In the section 2.2 of the paper they discussed and proposed idea of warming up learning schedulers in order to prevent big variance / noise in the learning rate. Then idea has been further discussed in the following papers:
* Akilesh Gotmare et al. https://arxiv.org/abs/1810.13243
* Bernstein et al http://proceedings.mlr.press/v80/bernstein18a/bernstein18a.pdf
* Liyuan Liu et al: https://arxiv.org/pdf/1908.03265.pdf
There are two type of popularly used learning rate warm up ideas
* Constant warmup (start with very small constant learning rate)
* Linear Warmup ( start with small learning rate and gradually increase)

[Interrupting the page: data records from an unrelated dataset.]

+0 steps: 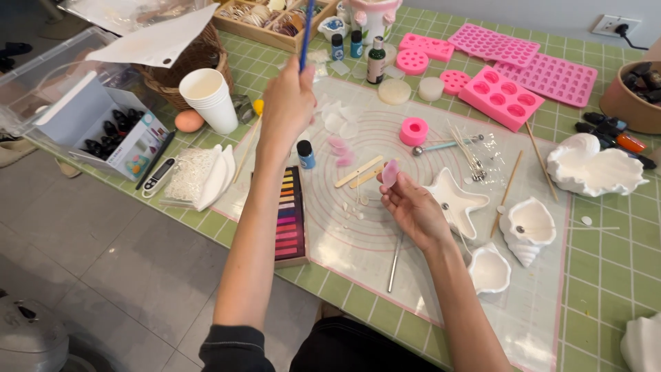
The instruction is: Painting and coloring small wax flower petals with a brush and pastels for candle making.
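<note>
On the translucent craft mat (358,241) with pink circle markings, your work is spread across a green-checked table (606,275). Your left hand (288,103) is raised, fingers curled tight around a blue-handled brush (306,31) that points up and away toward the far side; brush tip out of frame, can't tell its state. Your right hand (413,207) sits lower over the mat, palm turned up, thumb and fingertips pinching a small pale pink petal-shaped piece (390,172) held just above the mat. Other pink and white petals (341,148) lie on the mat near your left wrist. Just right of your right hand: a white starfish-shaped dish (458,203), touching or nearly touching the hand's edge, can't tell which. Two flat wooden sticks (359,172) lie just left of the pinched piece. A box of coloured pastel sticks (289,217) sits beside your left forearm, small blue-capped bottle (306,154) above it. White shell-shaped moulds (527,231) lie to the right; pink silicone moulds (500,96) at the far side. Stack of white paper cups (210,100) stands to the left.
</note>
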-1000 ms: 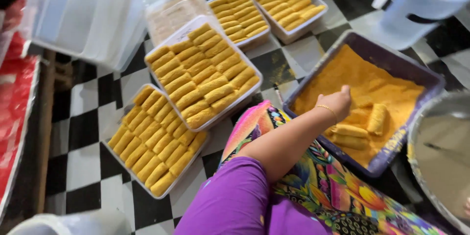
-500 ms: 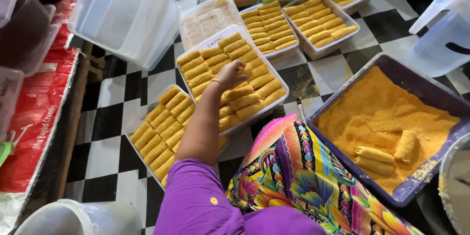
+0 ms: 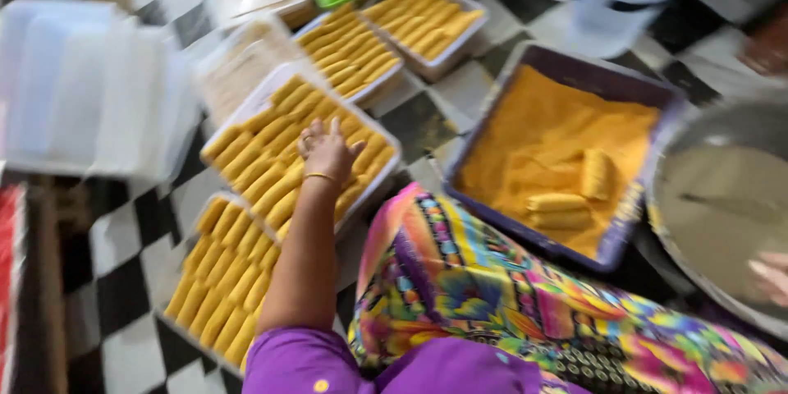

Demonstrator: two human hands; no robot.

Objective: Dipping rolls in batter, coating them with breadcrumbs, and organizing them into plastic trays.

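This looks like a home food-making place on a checkered floor point(image 3: 123, 279), with many trays point(image 3: 386, 144) of breaded rolls point(image 3: 271, 168), a tub point(image 3: 566, 61) of orange crumbs point(image 3: 542, 131), and stacked plastic boxes point(image 3: 82, 82).

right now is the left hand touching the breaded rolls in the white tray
Touching. In the head view the left hand lies palm down on the breaded rolls in the white tray, fingers spread flat across them with no gap visible.

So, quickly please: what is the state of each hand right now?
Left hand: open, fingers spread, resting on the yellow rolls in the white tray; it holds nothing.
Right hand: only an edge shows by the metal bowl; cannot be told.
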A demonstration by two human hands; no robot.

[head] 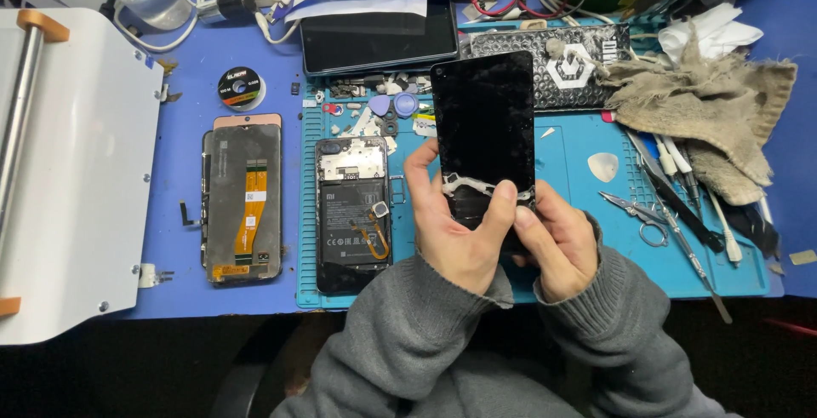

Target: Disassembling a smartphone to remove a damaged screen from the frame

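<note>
Both hands hold a black phone screen panel (483,124) upright over the teal work mat (579,171). My left hand (451,226) grips its lower left edge, thumb pressed on the glass near a strip of white residue. My right hand (557,243) grips the lower right corner, thumb on the bottom edge. The panel's surface looks scratched or cracked. To the left on the mat lies an opened phone body (351,214) with its battery and an orange flex cable exposed.
A detached display with an orange flex (243,201) lies on the blue table, beside a white machine (68,163). A dark tablet (379,37), a wire spool (241,88), grey rags (715,103), tweezers, scissors (638,212) and a white pick (602,165) surround the mat.
</note>
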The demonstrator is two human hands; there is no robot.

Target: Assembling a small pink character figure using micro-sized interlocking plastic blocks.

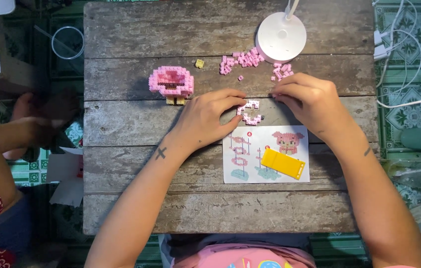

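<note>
Hands over weathered wooden table (136,198). Left hand (205,119), fingers curled, pinches edge of small pink brick ring (250,112); right hand (307,99) closes fingertips on a tiny piece, hidden, just above it. Nearby: loose pink bricks (245,59) beside white lamp base (281,37), built pink brick model (171,83), instruction sheet (266,154) w/ yellow tool (283,163) on it.

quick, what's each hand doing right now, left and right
Left hand: fingers curled, fingertips on the small pink brick piece on the wooden table.
Right hand: closed, fingertips pinched; what it grips cannot be told.
</note>
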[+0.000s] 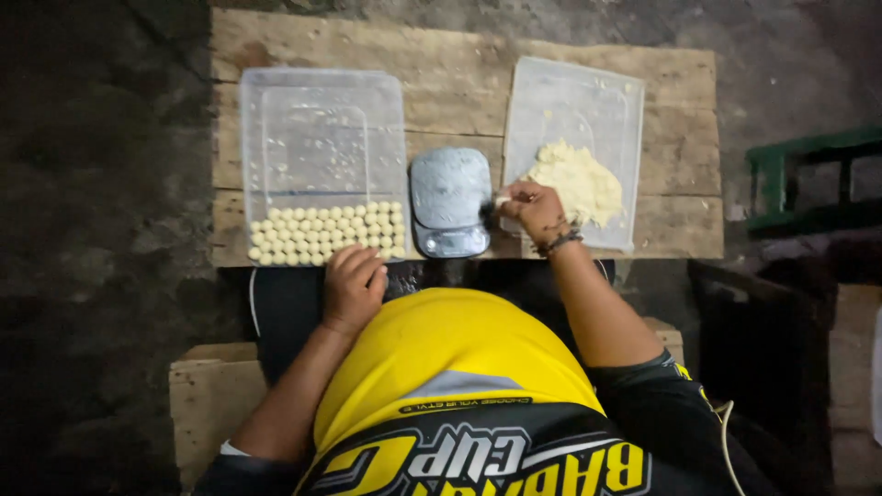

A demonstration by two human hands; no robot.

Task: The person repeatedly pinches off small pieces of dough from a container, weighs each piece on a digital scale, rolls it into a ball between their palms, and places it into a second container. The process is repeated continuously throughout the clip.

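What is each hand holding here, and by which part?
The right hand pinches a small piece of pale dough at its fingertips, next to the dough heap. The left hand holds nothing; it rests near the tray of dough balls.

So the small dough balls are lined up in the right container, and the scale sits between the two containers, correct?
Not quite. The head view shows the dough balls lined up in the left container; the right container holds a loose lump of dough. The scale does sit between them.
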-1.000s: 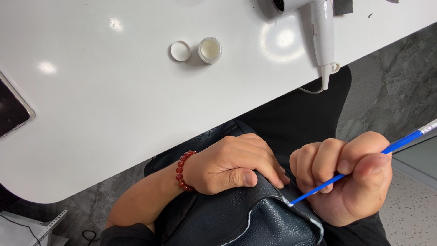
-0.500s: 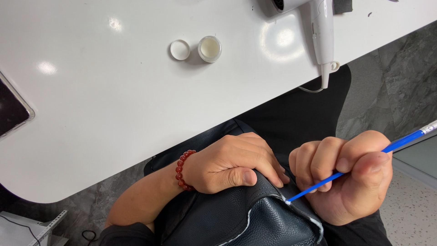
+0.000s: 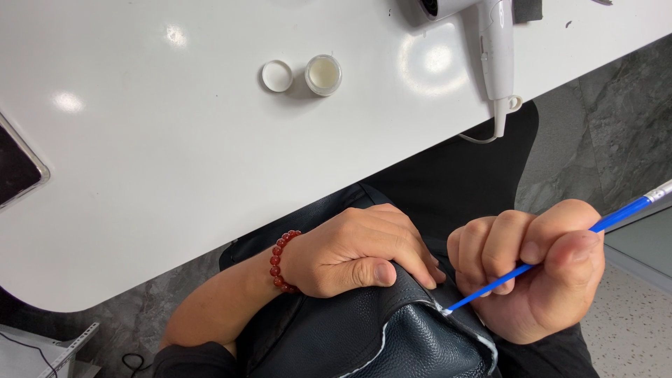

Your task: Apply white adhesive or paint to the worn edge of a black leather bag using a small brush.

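Right hand [image 3: 539, 273] touches blue brush [image 3: 553, 252] to dark leather bag [image 3: 392, 336], seemingly its pale edge

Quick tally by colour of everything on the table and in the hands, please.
White: 4 - table, hair dryer, open jar, jar lid
Blue: 1 - brush in right hand
Dark: 2 - leather bag under left hand, flat dark device at table edge
Red: 1 - bead bracelet
Total: 8

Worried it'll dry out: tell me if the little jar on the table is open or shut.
Open: the small jar shows pale contents, and its white lid lies beside it.
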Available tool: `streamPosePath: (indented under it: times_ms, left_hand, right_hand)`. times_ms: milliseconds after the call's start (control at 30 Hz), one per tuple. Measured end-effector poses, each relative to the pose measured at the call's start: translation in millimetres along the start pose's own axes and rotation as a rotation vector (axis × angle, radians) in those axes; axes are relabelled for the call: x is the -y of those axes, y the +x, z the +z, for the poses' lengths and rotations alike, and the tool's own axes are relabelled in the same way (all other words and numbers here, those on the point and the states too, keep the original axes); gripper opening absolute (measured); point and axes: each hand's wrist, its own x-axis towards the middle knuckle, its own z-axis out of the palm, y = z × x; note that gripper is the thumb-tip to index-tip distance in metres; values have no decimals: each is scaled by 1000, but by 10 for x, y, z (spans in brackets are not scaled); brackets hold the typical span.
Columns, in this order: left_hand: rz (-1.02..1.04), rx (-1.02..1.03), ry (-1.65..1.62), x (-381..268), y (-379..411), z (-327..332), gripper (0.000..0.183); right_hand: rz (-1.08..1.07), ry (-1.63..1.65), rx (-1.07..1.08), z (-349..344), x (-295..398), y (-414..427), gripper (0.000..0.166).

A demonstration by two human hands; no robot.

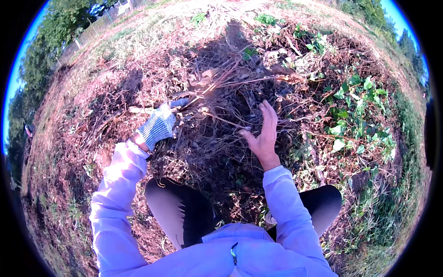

In this PR we are adding warm up as learning rate scheduler. Note that learning rates are chainable, which means that we can merge warmup scheduler with any other learning rate scheduler to make more sophisticated learning rate scheduler.
## Linear Warmup
Linear Warmup is multiplying learning rate with pre-defined constant - warmup_factor in the first epoch (epoch 0). Then targeting to increase this multiplication constant to one in warmup_iters many epochs. Hence we can derive the formula at i-th step to have multiplication constant equal to:
warmup_factor + (1-warmup_factor) * i / warmup_iters
Moreover, the fraction of this quantity at point i to point i-1 will give us
1 + (1.0 - warmup_factor) / [warmup_iters*warmup_factor+(i-1)*(1-warmup_factor)]
which is used in get_lr() method in our implementation. Below we provide an example how to use linear warmup scheduler and to give an example to show how does it works.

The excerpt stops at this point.